Please return, with no alterations, the lines below from the very first through the one that contains "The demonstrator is".

-- SOURCE MATERIAL follows --

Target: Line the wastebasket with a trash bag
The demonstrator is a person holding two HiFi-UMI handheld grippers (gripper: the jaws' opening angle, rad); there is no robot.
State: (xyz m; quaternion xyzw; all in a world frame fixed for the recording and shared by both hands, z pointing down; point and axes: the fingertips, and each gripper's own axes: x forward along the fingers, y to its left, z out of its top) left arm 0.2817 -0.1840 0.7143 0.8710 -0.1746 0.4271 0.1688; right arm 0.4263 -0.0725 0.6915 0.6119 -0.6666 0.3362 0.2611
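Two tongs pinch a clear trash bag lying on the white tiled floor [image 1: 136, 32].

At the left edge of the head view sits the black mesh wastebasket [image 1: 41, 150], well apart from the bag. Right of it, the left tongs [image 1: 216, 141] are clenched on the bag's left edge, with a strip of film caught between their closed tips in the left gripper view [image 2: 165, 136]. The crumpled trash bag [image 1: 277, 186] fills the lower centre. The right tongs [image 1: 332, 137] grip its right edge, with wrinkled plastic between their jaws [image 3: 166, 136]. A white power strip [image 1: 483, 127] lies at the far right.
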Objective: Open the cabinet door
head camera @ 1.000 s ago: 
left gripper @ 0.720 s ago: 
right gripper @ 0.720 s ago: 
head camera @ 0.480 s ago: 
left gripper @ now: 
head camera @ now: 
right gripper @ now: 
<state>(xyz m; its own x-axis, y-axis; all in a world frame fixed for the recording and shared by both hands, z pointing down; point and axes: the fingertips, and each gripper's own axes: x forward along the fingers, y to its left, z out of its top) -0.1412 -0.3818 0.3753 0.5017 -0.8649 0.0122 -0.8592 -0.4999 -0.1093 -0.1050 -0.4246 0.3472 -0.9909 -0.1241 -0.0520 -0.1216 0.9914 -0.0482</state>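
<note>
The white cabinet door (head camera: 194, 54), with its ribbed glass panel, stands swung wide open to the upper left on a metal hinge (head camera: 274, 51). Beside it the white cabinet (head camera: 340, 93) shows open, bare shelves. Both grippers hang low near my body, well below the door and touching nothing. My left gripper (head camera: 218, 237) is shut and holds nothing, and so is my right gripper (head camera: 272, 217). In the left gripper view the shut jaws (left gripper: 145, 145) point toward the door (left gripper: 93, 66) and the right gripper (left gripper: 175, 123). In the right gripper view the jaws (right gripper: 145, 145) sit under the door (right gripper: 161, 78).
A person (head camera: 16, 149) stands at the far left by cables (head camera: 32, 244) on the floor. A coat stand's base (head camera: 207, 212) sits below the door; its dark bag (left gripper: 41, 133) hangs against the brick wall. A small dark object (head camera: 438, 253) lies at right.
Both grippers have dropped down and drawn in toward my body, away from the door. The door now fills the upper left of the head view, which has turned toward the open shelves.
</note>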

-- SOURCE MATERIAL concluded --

RESPONSE TO THIS TASK:
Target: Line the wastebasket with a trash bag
The demonstrator is a person holding two HiFi-UMI handheld grippers (gripper: the jaws' opening angle, rad); there is no robot.

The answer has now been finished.